Segunda aclaración: el racismo es el eje central del film. Las miradas que juzgan a Ma Rainey por ser negra y lesbiana; la historia trágica de Levee, el ambicioso trompetista de la banda que vio como hombres blancos violaban a su madre y mataban a su padre cuando era pequeño; el relato de Cutler, el trombonista, sobre un reverendo que tuvo la desgracia de quedarse varado en el pueblo equivocado; o cuando dos de los músicos entran a una despensa a comprar unas coca colas y los fulminan con miradas intimidantes son algunas de las escenas que grafican esa problemática. También hay una mirada crítica sobre la industria de la música, que es difícil de disociarla de la segregación racial, y su apropiación cultural. 

“La razón por la que (la película) resuena hoy es porque el racismo no ha sido destruido. Simplemente ha evolucionado. No se puede pasar por 400 años de racismo sistémico y políticas y prácticas sin que esto resuene hoy en la educación, en cómo se les paga a las mujeres y a los negros, y en cuán dignos se nos ve”, dijo la actriz Viola Davis en una entrevista que concedió a la agencia Reuters. 

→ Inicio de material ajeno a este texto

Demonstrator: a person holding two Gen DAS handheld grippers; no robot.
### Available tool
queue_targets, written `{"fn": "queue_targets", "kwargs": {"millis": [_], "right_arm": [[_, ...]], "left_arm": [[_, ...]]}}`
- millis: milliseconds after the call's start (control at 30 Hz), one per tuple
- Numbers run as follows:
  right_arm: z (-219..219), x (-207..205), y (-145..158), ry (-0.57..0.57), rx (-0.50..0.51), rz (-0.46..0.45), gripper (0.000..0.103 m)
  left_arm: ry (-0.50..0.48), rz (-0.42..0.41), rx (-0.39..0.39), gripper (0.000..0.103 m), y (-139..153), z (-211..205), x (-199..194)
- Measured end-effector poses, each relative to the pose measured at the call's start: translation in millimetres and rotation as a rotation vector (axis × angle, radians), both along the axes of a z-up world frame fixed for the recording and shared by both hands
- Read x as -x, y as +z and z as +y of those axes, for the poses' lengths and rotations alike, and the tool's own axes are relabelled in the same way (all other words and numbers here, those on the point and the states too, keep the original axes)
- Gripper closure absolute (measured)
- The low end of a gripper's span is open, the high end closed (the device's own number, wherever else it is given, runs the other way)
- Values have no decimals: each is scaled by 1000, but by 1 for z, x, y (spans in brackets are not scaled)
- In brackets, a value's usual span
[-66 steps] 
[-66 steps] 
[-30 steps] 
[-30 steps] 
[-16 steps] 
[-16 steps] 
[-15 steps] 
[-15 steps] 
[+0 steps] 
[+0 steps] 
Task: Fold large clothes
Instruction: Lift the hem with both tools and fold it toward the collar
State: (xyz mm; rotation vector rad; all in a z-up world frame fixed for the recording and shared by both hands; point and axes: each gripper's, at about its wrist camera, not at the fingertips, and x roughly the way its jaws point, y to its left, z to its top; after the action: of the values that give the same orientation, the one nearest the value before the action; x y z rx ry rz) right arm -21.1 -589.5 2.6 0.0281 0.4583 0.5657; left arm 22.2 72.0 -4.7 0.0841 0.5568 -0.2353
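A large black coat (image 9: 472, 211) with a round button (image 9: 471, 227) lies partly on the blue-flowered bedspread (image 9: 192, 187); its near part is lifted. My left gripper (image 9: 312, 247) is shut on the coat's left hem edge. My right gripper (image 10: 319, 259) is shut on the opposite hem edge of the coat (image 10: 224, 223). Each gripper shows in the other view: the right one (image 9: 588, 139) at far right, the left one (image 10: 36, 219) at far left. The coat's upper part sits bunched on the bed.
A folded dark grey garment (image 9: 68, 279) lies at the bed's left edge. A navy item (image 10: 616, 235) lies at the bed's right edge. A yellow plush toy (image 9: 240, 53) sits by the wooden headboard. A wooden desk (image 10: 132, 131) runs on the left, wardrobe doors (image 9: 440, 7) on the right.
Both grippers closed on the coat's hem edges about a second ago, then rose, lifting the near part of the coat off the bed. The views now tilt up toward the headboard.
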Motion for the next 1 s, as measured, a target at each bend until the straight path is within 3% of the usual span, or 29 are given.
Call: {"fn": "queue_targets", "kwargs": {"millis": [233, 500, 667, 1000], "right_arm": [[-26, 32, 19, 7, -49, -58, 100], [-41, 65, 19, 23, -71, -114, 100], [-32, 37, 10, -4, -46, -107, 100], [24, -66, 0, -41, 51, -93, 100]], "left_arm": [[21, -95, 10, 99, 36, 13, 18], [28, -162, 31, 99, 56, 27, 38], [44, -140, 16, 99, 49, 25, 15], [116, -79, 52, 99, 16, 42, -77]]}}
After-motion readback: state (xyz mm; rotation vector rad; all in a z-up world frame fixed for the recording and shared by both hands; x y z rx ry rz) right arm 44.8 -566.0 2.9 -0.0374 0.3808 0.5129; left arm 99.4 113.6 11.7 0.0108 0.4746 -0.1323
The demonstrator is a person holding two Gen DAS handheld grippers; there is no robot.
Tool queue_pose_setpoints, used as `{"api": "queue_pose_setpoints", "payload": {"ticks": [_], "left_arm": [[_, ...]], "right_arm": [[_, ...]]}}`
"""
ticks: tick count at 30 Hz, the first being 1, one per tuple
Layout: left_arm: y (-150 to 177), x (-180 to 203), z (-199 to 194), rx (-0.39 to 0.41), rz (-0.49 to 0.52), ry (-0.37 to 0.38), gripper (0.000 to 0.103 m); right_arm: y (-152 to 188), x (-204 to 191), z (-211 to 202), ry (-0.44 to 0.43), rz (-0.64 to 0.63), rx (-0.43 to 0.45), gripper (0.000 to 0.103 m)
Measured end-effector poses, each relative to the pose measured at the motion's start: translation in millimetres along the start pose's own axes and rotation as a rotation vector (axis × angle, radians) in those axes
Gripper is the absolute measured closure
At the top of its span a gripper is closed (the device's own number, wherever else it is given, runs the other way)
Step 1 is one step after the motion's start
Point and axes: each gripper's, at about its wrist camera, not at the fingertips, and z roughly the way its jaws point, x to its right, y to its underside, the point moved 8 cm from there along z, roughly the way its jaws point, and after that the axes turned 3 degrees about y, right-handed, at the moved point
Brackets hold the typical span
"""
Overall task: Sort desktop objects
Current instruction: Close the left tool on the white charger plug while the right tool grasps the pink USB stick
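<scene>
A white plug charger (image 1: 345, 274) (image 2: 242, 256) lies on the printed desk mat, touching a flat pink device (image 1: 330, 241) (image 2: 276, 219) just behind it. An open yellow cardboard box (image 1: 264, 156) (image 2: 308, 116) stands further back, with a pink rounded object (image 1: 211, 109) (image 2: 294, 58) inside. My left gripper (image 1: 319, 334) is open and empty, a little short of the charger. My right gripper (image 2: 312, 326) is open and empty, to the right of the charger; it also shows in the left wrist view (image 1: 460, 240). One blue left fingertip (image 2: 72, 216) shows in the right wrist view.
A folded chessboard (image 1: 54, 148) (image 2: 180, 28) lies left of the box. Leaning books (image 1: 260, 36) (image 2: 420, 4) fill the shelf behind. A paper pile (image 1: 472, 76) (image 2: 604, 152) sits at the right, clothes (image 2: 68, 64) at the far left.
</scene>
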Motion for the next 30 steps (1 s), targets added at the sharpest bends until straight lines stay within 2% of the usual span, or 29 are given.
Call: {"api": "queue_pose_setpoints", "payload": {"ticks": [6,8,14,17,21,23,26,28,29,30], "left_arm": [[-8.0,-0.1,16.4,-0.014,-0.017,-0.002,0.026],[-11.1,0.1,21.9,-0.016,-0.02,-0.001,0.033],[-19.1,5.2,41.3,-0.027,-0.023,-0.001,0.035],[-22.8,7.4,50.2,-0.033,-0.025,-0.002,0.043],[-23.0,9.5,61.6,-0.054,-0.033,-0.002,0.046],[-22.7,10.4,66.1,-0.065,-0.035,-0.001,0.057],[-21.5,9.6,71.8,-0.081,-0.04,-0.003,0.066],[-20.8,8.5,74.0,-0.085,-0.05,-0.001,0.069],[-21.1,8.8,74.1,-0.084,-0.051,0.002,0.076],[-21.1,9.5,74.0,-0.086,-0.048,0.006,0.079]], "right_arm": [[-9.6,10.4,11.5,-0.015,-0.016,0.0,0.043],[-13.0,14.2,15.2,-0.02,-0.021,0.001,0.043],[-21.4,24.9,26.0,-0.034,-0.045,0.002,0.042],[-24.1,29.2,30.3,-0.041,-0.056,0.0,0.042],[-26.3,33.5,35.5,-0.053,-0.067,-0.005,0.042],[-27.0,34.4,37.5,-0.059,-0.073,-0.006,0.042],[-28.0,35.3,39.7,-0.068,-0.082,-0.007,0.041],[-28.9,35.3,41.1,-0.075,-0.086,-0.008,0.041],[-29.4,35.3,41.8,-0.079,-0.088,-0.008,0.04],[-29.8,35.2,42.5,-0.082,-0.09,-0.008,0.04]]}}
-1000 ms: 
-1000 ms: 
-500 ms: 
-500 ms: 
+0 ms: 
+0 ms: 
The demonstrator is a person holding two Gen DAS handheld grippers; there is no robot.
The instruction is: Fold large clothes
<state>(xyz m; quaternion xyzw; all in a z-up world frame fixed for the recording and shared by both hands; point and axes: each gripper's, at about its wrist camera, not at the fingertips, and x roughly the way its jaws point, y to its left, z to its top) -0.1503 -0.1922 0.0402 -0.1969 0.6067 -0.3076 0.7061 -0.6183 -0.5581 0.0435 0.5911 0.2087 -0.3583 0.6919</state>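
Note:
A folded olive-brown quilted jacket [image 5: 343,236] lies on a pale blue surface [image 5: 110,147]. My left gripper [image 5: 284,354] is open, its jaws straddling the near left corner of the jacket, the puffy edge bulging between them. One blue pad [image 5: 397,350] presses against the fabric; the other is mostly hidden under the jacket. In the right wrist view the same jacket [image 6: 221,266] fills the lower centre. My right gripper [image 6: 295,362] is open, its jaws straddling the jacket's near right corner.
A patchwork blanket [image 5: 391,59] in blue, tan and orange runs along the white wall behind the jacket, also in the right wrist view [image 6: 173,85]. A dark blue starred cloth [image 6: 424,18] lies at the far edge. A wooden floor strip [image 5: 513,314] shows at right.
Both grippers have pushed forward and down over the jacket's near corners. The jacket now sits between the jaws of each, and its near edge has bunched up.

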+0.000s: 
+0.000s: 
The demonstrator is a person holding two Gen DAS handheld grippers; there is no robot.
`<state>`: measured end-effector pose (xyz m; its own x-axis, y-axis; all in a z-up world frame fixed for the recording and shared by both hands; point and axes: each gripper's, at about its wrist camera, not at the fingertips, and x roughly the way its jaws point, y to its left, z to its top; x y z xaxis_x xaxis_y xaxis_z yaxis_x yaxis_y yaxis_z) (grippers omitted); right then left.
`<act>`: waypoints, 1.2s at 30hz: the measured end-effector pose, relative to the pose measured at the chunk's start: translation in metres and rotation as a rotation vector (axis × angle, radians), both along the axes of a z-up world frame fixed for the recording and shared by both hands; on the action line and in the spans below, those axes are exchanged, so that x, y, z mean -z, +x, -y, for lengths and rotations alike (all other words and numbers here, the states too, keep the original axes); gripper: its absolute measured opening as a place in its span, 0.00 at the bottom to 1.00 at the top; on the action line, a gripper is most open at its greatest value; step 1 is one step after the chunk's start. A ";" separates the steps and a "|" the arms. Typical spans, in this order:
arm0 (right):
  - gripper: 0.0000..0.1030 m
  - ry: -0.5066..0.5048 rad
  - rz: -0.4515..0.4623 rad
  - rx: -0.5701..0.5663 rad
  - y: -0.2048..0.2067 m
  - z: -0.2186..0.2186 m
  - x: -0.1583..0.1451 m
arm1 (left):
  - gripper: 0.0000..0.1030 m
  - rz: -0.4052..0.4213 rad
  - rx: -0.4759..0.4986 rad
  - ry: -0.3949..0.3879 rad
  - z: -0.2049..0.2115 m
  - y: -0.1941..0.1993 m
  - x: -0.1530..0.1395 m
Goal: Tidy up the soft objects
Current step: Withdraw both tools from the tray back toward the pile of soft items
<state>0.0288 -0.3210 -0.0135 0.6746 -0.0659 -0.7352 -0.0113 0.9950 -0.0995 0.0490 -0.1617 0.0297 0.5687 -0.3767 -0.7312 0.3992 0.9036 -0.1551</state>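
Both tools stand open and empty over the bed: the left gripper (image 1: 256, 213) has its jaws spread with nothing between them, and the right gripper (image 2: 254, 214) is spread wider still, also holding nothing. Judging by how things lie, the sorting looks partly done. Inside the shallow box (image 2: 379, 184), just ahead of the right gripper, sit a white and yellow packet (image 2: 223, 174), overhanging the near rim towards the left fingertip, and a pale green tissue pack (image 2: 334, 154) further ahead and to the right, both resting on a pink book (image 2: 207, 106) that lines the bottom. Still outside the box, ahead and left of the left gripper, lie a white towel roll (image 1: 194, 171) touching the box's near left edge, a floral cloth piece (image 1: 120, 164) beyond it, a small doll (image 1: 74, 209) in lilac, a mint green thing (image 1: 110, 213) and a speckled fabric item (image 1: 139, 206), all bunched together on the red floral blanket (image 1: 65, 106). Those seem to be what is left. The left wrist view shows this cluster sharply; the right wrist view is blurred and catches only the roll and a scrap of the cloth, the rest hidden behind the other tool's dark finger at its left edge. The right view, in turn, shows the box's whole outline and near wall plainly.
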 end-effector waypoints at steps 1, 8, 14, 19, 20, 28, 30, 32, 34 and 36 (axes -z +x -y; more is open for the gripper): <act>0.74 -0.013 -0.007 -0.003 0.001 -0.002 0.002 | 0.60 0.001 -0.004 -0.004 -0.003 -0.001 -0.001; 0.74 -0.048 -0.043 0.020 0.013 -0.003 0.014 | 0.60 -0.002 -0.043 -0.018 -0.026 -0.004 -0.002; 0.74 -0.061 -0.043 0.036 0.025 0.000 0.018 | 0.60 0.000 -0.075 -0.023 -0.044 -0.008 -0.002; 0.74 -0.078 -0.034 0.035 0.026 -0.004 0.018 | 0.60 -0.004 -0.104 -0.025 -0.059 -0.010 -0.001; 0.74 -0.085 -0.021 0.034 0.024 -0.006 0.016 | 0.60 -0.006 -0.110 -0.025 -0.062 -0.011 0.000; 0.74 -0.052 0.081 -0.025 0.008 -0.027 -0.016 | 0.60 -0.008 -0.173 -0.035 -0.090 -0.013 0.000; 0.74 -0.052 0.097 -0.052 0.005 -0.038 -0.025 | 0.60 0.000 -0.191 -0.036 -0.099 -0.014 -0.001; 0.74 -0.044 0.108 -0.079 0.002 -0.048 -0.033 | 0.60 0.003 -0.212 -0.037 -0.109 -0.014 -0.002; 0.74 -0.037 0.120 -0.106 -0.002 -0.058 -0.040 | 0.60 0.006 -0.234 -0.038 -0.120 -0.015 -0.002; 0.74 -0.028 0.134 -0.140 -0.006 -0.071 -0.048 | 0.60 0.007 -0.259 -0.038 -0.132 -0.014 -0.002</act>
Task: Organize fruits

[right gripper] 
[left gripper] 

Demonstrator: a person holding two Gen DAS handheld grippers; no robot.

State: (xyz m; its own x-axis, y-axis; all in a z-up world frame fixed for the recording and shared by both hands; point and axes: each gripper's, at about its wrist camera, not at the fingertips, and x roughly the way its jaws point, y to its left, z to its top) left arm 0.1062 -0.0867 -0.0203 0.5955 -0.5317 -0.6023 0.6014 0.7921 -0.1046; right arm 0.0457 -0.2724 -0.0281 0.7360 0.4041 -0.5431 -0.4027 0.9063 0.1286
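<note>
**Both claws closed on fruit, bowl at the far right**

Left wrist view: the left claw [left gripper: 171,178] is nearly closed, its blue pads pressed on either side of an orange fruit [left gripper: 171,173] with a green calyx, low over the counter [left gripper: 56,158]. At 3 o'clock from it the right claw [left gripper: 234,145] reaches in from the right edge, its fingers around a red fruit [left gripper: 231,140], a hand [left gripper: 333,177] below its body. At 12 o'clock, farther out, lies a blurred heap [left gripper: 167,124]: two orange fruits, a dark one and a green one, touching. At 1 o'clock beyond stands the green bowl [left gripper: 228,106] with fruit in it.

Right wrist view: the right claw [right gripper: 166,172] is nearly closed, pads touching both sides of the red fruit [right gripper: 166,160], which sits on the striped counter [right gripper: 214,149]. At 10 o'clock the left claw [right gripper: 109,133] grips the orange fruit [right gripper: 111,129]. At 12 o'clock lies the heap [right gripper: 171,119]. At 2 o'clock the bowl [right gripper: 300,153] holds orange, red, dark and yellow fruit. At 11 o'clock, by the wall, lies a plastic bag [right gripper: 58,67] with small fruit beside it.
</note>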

Las actuaciones son muy convincentes, especialmente la de Davis, que encarna con mucha personalidad a Ma Rainey y la Chadwick Boseman, que murió de cáncer en agosto pasado y no alcanzó a ver el estreno de la película, en el rol del irreverente Levee. La ambientación está un poco sobreproducida, algo habitual en este tipo de películas de Netflix y por momentos resulta un tanto artificial. A favor del film es que dura una hora y media. De haber sido un poco más largo probablemente hubiese sido insoportable. 

Tercera aclaración: la película dirigida por George C. Wolfe y producida por Denzel Washington no aporta mucho a los fanáticos del blues (o el jazz) en cuanto a la vida y la música de Ma Rainey, aunque ella deja una frase muy cierta: "Sería un mundo vacío sin el blues". El personaje de la cantante se construye con gestos y actitudes propias de una mujer que asume que “yo no les importo un carajo, solo quieren oír mi voz”. Y en esa convicción radica su fortaleza. Sabe que sus canciones valen y lo aprovecha, sin dejarse presionar e imponiendo sus propias condiciones. 

En definitiva, Ma Rainey’s Black Bottom es una historia adaptada para el público masivo de Netflix,  que mantiene su mensaje claro y contundente: exponer el sufrimiento y el padecimiento de la población afroamericana por la segregación racial en una década determinada de los Estados Unidos, que se hace extensivo hasta el día de hoy. Es esa extraña fruta que colgaba de los árboles sureños que, de alguna manera, nunca terminó de caer.